Yelbesûne min sundusin ve istebrakın mutekâbilîn(mutekâbilîne).
A. GÖLPINARLI :
İnce ve kalın ipekliler giyerler, karşı karşıya otururlar.
ADEM UĞUR :
İnce ipekten ve parlak atlastan giyerek karşılıklı otururlar.
ALİ FIKRİ YAVUZ :
Sündüs ve İstebrak’dan (ibaret işlemeli ve kalın) elbiseler giyerek karşı karşıya gelirler.
BEKİR SADAK :
Ince ipekten ve parlak atlastan giyinerek karsilikli otururlar.
CELAL YILDIRIM :
Zarif yumuşak ipekten, ince ve kalın atlastan giyinirler ve karşılıklı otururlar.
DİYANET :
İnce ipekten ve parlak atlastan elbiseler giyinerek karşılıklı otururlar.
DİYANET VAKFI :
(51-53) Müttakîler ise hakikaten güvenilir bir makamdadırlar. Bahçelerde ve pınar başlarındadırlar. İnce ipekten ve parlak atlastan giyerek karşılıklı otururlar.
DİYANET İSLERİ :
İnce ipekten ve parlak atlastan giyinerek karşılıklı otururlar.
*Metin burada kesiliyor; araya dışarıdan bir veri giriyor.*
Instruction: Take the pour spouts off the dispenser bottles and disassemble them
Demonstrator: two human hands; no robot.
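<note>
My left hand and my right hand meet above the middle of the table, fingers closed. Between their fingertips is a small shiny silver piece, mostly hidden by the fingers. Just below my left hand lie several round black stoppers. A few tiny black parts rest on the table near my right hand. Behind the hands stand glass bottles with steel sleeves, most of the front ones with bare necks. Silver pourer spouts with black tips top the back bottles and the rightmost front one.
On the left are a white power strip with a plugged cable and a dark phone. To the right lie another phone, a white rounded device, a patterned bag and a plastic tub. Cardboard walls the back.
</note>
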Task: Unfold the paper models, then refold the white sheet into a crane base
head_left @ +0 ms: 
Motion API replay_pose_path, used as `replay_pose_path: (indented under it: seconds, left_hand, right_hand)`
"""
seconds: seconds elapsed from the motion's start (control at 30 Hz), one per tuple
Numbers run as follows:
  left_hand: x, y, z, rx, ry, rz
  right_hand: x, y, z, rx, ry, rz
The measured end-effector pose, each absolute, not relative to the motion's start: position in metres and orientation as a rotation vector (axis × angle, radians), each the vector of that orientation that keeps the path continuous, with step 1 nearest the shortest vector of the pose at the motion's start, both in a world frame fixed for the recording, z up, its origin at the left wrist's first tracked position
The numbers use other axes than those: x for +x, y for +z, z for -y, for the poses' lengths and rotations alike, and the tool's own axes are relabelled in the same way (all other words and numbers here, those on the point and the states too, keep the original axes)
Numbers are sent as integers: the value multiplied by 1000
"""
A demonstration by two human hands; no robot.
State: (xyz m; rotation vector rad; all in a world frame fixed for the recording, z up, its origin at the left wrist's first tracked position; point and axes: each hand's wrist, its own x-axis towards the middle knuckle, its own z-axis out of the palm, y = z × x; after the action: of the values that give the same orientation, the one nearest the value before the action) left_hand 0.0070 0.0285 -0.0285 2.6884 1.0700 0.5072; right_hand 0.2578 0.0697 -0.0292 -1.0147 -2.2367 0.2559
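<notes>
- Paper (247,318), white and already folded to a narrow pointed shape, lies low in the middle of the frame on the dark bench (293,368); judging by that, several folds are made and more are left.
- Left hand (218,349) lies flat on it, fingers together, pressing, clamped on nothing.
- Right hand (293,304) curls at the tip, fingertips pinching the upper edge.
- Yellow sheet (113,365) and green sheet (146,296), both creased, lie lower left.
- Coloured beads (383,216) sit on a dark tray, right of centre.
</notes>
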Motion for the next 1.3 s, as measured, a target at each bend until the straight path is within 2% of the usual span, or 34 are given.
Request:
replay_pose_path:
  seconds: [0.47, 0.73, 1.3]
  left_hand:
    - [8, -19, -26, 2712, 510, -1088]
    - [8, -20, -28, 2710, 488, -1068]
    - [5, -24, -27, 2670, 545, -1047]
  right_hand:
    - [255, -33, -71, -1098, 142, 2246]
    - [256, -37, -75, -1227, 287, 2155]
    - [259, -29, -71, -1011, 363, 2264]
ELMALILI M. HAMDİ (ORJİNAL):
Sündüs ve istebraktan elbiseler giyerek karşı karşıya
ELMALILI M. HAMDİ (SADE.) :
ince ve kalın ipekten elbiseler giyerek karşı karşıya (otururlar).
GÜLTEKİN ONAN :
Hafif ipekten ve ağır işlenmiş atlastan (elbiseler) giyinirler, karşılıklı (otururlar).
H. BASRİ ÇANTAY :
İnce, nâzik ve kalın (altın işlemeli) ipeklerden, atlaslardan giyecekler, karşı karşıya (gelerek mahabbet edecekler) dir.
FİZİLAL :
İnce ipekten ve parlak atlastan giysiler giyerek karşılıklı otururlar.
İBNİ KESİR :
İnce ipekten ve parlak atlastan giyerler, karşılıklı otururlar.
MUHAMMET ESED :
ipek ve altından giysiler içinde birbirlerine (sevgiyle) yaklaşarak.
Ö NASUHİ BİLMEN :
(52-53) Cennetlerde ve pınarlardadırlar. Karşı karşıya oldukları halde atlastan, parlak ipekten (libaslar) giyineceklerdir.
TEFHİMÜL KURAN :
Hafif ipekten ve ağır işlenmiş atlastan (elbiseler) giyinirler, karşılıklı olarak (otururlar).
SÜLEYMAN ATEŞ :
İnce ipekten ve parlak atlastan giysiler giyerek karşılıklı otururlar.
ŞABAN PİRİŞ :
Halis ipek ve parlak atlastan elbiseler giyerek, karşılıklı otururlar.